Exercise objective: Copy the result of filtering the entries below for lines that include the string "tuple".

[Records from a dataset]
= = = =
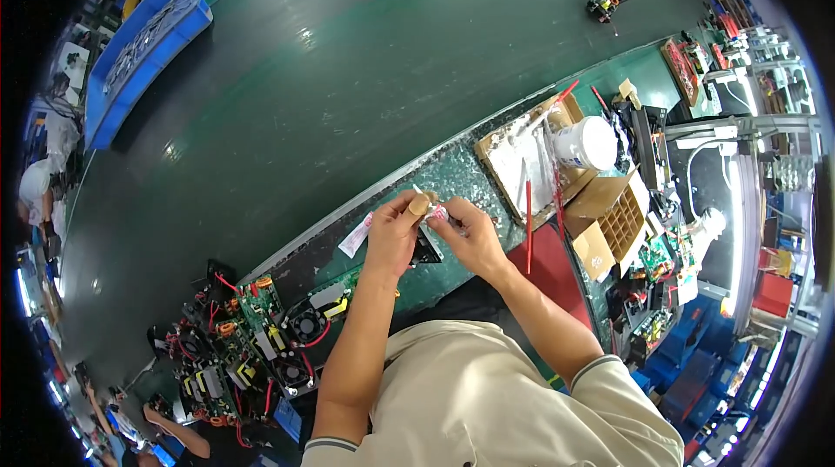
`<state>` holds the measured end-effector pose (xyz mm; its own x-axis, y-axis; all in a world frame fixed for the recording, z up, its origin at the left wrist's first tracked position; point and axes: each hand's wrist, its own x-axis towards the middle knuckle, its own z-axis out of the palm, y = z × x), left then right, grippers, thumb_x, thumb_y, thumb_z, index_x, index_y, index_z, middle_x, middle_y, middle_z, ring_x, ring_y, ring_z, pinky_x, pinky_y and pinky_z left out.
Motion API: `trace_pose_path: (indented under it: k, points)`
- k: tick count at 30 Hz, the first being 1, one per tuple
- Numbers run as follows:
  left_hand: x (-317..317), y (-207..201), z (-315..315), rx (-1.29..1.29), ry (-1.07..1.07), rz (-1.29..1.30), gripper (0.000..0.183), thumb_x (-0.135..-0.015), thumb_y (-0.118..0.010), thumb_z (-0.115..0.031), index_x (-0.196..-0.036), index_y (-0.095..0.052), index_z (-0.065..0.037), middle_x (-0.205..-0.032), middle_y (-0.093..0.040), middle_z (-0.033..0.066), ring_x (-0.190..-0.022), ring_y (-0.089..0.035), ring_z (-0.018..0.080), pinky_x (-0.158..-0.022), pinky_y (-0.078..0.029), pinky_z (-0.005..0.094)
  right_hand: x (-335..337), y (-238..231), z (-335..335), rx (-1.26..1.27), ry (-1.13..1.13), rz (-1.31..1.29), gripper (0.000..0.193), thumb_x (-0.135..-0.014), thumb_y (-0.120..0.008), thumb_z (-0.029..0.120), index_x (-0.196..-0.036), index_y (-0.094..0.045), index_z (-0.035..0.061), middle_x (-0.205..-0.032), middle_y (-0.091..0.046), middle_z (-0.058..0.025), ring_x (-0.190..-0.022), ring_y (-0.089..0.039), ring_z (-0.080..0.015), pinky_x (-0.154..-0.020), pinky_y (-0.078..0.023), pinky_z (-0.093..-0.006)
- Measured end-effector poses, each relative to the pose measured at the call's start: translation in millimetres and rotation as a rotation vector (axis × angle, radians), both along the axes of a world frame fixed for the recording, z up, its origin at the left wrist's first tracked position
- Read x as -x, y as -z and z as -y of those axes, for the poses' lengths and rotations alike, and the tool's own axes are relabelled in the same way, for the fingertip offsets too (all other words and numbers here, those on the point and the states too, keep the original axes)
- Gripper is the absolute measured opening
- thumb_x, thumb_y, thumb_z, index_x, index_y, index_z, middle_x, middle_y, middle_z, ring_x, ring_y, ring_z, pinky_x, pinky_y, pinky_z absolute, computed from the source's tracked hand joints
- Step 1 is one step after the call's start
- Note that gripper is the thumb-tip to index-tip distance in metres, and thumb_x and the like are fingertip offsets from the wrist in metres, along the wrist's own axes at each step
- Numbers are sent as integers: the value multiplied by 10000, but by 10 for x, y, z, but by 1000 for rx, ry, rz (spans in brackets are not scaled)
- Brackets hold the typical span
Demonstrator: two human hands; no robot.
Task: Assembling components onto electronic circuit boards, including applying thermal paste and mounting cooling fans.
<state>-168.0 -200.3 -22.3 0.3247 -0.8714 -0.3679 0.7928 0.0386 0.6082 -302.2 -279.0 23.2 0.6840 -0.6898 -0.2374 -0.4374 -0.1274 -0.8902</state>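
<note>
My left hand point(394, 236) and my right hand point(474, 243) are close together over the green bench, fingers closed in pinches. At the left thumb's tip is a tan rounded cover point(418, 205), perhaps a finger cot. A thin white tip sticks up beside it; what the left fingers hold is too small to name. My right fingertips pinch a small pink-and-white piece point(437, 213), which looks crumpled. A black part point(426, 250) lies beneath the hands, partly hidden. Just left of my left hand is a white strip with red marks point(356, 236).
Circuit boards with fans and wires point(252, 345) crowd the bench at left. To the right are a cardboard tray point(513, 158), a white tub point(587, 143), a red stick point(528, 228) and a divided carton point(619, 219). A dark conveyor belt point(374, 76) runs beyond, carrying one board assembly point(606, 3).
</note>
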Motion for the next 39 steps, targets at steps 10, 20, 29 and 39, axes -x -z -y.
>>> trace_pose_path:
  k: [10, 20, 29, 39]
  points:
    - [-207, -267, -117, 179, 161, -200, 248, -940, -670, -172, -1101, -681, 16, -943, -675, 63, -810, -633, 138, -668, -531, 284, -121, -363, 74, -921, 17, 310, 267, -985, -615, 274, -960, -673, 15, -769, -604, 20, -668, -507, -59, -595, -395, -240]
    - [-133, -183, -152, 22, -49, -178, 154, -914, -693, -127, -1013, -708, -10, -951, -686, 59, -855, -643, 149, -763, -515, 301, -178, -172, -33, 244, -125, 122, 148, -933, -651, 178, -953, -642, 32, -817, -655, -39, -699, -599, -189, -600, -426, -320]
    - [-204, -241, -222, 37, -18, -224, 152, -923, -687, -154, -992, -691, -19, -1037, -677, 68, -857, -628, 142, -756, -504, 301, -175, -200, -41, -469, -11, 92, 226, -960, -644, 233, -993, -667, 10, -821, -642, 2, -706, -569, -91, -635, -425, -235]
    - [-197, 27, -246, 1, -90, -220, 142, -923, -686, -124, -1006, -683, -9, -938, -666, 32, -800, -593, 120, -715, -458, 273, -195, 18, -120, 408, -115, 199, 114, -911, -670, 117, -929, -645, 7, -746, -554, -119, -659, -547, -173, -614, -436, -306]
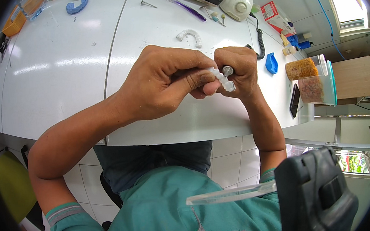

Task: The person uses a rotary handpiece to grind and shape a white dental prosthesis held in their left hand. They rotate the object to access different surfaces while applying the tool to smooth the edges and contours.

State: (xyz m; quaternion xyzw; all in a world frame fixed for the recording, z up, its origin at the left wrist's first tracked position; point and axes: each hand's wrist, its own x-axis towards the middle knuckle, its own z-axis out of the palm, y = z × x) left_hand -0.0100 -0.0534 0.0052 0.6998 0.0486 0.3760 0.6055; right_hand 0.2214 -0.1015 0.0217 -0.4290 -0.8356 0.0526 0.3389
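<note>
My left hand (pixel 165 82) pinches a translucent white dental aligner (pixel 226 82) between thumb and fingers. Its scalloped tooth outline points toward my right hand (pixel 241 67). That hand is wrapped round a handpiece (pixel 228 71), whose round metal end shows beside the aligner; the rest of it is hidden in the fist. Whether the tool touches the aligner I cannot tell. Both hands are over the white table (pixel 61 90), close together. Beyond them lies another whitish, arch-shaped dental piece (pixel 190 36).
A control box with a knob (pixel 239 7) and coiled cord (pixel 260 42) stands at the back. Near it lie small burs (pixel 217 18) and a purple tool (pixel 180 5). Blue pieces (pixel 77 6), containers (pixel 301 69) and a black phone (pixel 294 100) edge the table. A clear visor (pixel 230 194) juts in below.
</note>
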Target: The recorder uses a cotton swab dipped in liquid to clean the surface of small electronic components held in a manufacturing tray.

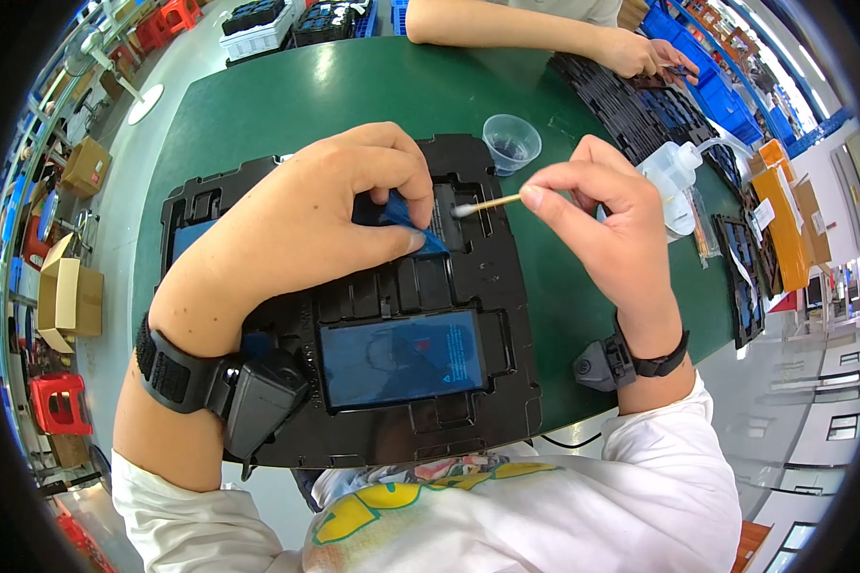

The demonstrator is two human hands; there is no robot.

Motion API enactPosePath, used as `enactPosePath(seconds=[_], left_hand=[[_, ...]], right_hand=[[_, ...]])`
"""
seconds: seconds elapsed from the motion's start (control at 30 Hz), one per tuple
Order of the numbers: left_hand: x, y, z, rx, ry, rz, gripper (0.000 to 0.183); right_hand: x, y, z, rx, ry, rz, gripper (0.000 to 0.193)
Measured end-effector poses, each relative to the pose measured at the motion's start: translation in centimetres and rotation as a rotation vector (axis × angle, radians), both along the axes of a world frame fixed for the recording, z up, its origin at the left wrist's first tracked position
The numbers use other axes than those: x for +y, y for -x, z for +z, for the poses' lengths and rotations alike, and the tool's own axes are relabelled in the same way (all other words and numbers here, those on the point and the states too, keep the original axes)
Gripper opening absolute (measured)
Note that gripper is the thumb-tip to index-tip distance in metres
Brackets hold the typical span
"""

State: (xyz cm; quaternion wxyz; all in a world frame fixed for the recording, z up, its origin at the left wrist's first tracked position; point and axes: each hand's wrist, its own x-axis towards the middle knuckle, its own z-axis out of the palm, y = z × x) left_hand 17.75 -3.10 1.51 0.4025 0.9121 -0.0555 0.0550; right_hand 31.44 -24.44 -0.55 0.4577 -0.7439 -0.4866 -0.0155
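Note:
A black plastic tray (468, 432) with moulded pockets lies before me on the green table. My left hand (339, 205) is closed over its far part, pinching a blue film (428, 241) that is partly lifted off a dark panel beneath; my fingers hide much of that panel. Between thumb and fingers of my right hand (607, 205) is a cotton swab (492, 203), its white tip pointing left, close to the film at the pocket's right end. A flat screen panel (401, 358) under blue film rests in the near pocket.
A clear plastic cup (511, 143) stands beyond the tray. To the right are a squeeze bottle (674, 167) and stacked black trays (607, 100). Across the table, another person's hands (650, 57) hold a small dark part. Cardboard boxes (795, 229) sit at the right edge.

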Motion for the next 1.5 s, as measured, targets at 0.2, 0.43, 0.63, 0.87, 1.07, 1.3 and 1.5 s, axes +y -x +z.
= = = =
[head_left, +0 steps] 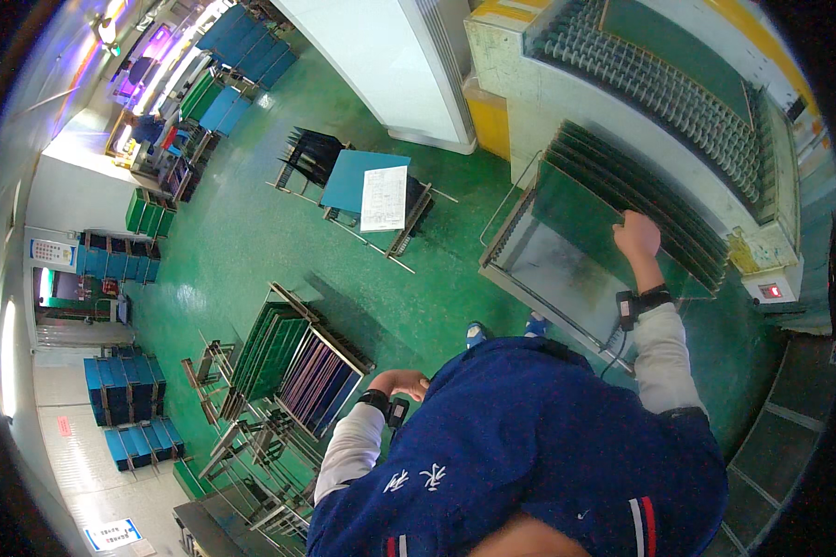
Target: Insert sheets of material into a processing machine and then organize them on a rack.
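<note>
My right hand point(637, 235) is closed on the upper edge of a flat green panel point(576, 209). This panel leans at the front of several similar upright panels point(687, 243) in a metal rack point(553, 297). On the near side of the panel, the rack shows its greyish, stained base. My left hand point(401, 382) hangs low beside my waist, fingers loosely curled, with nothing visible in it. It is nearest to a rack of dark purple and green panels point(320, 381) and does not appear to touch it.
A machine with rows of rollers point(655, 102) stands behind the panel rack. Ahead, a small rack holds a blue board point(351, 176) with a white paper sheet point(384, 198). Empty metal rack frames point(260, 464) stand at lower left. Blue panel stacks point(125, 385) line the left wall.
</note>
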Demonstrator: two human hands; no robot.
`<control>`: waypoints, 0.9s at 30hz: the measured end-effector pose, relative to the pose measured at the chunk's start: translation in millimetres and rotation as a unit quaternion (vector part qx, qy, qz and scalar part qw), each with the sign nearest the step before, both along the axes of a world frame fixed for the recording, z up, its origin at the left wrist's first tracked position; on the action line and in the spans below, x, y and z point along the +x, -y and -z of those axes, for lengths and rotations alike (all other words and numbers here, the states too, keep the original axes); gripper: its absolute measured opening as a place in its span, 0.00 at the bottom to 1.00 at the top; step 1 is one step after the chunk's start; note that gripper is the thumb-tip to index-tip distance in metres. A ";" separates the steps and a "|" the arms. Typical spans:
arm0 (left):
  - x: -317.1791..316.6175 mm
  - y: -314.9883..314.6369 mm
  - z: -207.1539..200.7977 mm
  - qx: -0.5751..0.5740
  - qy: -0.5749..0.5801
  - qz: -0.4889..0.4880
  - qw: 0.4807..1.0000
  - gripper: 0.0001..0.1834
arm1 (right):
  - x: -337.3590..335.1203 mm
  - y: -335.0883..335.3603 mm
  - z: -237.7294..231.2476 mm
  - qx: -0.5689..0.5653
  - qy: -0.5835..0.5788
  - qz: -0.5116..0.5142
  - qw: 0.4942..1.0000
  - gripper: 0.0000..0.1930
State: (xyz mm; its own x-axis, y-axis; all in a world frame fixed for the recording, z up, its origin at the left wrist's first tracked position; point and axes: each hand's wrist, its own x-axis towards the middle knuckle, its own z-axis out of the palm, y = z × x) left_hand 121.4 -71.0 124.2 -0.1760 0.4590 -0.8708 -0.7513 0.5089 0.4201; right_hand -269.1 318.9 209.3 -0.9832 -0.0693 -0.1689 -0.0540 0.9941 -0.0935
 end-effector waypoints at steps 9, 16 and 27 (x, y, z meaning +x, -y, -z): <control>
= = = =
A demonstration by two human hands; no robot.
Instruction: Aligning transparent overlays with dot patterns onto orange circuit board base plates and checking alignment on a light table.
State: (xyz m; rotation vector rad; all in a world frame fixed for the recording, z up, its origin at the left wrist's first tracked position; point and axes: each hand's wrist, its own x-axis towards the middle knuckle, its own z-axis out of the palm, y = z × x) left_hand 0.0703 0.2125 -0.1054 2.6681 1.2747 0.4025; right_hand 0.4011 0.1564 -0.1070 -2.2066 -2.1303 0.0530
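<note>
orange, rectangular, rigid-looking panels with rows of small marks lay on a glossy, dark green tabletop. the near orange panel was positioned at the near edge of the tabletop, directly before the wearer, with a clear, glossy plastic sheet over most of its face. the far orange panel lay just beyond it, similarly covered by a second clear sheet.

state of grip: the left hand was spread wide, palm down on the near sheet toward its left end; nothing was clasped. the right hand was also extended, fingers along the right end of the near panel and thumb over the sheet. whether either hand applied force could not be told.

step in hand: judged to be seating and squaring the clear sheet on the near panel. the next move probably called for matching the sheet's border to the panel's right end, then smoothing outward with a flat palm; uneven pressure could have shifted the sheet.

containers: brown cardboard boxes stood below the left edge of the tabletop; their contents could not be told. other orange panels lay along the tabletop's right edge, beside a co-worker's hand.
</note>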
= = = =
Answer to this task:
- k: tick count at 30 Hz, the first being 1, one per tuple
seconds: seconds elapsed from the motion's start (control at 30 Hz), one per tuple

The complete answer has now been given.